Reading and writing data
Read datasets into chunks
There are two main options for loading an xarray.Dataset
into Xarray-Beam. You can either create the dataset from scratch or use the DatasetToChunks
transform starting at the root of a Beam pipeline:
import apache_beam as beam
import numpy as np
import pandas as pd
import xarray_beam as xbeam
import xarray
ds = xarray.tutorial.load_dataset('air_temperature')
with beam.Pipeline() as p:
p | xbeam.DatasetToChunks(ds, chunks={'time': 1000}) | beam.MapTuple(lambda k, v: print(k, type(v)))

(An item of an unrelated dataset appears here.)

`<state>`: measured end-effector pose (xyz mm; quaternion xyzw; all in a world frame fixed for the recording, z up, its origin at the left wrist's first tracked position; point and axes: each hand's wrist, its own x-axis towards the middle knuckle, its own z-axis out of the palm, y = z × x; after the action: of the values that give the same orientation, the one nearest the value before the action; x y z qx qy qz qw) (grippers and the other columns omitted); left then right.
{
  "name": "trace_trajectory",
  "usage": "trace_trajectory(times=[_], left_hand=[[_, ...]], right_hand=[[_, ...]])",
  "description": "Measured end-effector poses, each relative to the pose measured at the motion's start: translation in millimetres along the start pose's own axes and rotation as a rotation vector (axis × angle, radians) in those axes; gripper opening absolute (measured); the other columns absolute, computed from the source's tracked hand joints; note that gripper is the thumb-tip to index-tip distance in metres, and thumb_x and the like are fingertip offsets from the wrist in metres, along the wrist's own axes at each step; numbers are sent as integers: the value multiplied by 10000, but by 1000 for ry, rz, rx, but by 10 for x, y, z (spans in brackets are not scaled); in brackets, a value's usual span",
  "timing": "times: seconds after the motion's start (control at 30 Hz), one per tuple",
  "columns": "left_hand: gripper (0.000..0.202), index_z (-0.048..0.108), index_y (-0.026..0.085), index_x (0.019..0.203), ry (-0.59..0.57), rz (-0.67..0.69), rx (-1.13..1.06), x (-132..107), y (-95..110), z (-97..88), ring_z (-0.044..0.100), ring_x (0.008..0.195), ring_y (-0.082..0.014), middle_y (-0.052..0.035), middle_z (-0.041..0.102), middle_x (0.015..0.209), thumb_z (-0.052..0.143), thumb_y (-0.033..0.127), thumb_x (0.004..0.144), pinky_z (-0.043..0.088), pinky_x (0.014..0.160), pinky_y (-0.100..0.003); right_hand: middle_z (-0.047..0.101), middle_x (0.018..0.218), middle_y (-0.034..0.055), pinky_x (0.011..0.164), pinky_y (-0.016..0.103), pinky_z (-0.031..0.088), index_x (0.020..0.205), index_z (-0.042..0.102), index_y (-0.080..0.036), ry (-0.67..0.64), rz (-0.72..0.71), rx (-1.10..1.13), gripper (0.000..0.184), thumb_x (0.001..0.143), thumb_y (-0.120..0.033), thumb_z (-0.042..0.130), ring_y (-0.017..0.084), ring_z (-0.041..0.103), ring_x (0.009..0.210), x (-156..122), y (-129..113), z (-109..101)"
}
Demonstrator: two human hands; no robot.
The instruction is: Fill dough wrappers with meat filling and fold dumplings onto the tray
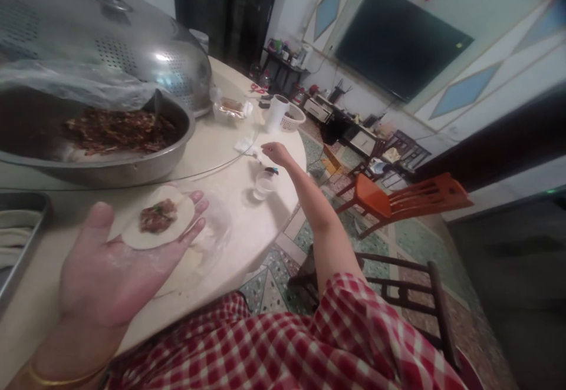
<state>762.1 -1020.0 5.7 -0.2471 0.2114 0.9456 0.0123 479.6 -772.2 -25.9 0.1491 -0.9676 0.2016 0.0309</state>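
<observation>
My left hand is palm up with fingers spread, bearing a round dumpling wrapper across its fingers. A lump of meat filling with green bits lies in the middle of the wrapper. Over the table's far side, my right hand is closed with fingers curled; whether anything is in them is hidden. Just below it stand a small clear plastic cup and a dark and blue item. White crumpled tissue lies by its fingertips. Under my left hand's fingers is a clear plastic bag.
A large steel basin holds dark brown filling, with a perforated steel dome behind it. At left is a metal tray of pale dumplings. A paper roll and white basket stand farther back. Chairs flank the table.
</observation>
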Motion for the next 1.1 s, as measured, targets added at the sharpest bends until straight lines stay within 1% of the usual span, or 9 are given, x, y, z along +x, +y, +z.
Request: trace_trajectory(times=[0.23, 0.37, 0.47, 0.57, 0.63, 0.77, 0.83, 0.93, 1.1], left_hand=[[704, 464, 49, 1488, 14, -21, -32, 147, 56, -21, 711, 1124, -373, -272, 692, 1259, 307, 523, 993, 660, 761, -464], [705, 459, 77, 1498, 1, -59, -41, 224, 65, -57, 703, 1149, -361, -254, 693, 1272, 326, 543, 986, 656, 804, -456], [714, 442, 77, 1509, -13, -62, -40, 232, 58, -98, 704, 1152, -355, -250, 691, 1279, 317, 546, 986, 658, 806, -455], [715, 426, 101, 1526, -69, -41, -47, 205, 45, -136, 674, 1212, -350, -245, 664, 1331, 388, 550, 972, 652, 843, -451], [711, 430, 141, 1530, -83, -32, -62, 180, 29, -148, 656, 1243, -344, -228, 655, 1354, 443, 555, 952, 648, 858, -447], [687, 482, 150, 1489, -103, 25, -62, 114, -25, -124, 653, 1249, -334, -218, 666, 1337, 440, 573, 949, 640, 881, -435], [660, 504, 134, 1462, -86, 67, -70, 66, -57, -98, 660, 1236, -321, -216, 676, 1319, 410, 563, 968, 628, 912, -421], [625, 567, 138, 1388, -8, 119, -98, -14, -103, -93, 686, 1187, -289, -193, 708, 1256, 324, 561, 998, 610, 944, -396], [576, 679, 160, 1232, -71, 164, -70, -113, -153, -244, 663, 1219, -272, -151, 735, 1199, 286, 527, 1024, 572, 1007, -369]], right_hand=[[708, 1135, 68, 990, 440, 547, 1069, 688, -135, -128, 49, -40, 221, 974, -331, 648, 204, 676, 1074, 444, 8, 525], [740, 1074, 140, 1014, 395, 490, 993, 701, -78, -83, 81, 20, 111, 912, -124, 642, 233, 668, 1083, 492, 18, 520], [737, 1079, 203, 957, 350, 481, 1111, 666, -32, -15, 86, 110, 273, 840, -61, 646, 233, 668, 1017, 400, -65, 354], [716, 1125, 186, 949, 319, 475, 1211, 615, -46, 82, 29, 261, 331, 899, -153, 584, 176, 653, 983, 31, -286, 137], [721, 1085, 131, 901, 300, 509, 1119, 649, -107, 101, -49, 401, 253, 961, -248, 511, 154, 652, 958, -422, -508, 69], [699, 706, 4, 589, 267, 547, 933, 715, -199, -145, -185, 661, 325, 932, -491, 571, 125, 615, 598, -1484, -1056, 274], [672, 676, -16, 513, 241, 504, 933, 718, -204, -300, -165, 922, 345, 896, -526, 597, 95, 552, 522, -1835, -1314, 474], [634, 652, -39, 476, 212, 440, 882, 696, -194, -316, 22, 1223, 330, 788, -510, 704, 62, 483, 485, -2031, -1583, 710], [555, 528, -57, 386, 199, 307, 681, 626, -184, -385, 208, 1234, 411, 714, -577, 743, 50, 405, 411, -2077, -1761, 799]])
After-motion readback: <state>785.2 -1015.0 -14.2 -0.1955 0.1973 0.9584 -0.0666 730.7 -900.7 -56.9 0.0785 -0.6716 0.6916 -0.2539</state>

Key(offsets={'lat': 0, 'lon': 0, 'time': 0}, vars=None) <class 'xarray.core.dataset.Dataset'>
Key(offsets={'lat': 0, 'lon': 0, 'time': 1000}, vars=None) <class 'xarray.core.dataset.Dataset'>
Key(offsets={'lat': 0, 'lon': 0, 'time': 2000}, vars=None) <class 'xarray.core.dataset.Dataset'>
Importantly, xarray datasets fed into DatasetToChunks
can be lazy, with data not already loaded eagerly into NumPy arrays. When you feed lazy datasets into DatasetToChunks
, each individual chunk will be indexed and evaluated separately on Beam workers.
This pattern allows for leveraging Xarray’s builtin dataset loaders (e.g., open_dataset()
and open_zarr()
) for feeding arbitrarily large datasets into Xarray-Beam.
Reading data from Zarr
Zarr is the preferred file format for reading and writing data with Xarray-Beam, due to its excellent scalability and support inside Xarray.
The easiest way to get good performance from Zarr into Xarray-Beam is to use xarray_beam.open_zarr()
. This function returns a pair of values:
A lazily indexed
xarray.Dataset
corresponding to the Zarr store, but not using Dask. This is exactly what you would get fromxarray.open_zarr
withchunks=None
.A dictionary mapping from dimension names to integer chunk sizes. Obtaining this information without using Dask to chunk the array requires looking at Xarray’s
encoding
dictionaries or directly inspecting the Zarr store.
# write data into the distributed Zarr format
ds.chunk({'time': 1000}).to_zarr('example-data.zarr', mode='w')
# read it using xarray-beam's utilities
ds_on_disk, chunks = xbeam.open_zarr('example-data.zarr')
print(ds_on_disk)
print(chunks)
<xarray.Dataset>
Dimensions: (time: 2920, lat: 25, lon: 53)
Coordinates:
* lat (lat) float32 75.0 72.5 70.0 67.5 65.0 ... 25.0 22.5 20.0 17.5 15.0
* lon (lon) float32 200.0 202.5 205.0 207.5 ... 322.5 325.0 327.5 330.0
* time (time) datetime64[ns] 2013-01-01 ... 2014-12-31T18:00:00
Data variables:
air (time, lat, lon) float32 ...
Attributes:
Conventions: COARDS
description: Data is from NMC initialized reanalysis\n(4x/day). These a...
platform: Model
references: http://www.esrl.noaa.gov/psd/data/gridded/data.ncep.reanaly...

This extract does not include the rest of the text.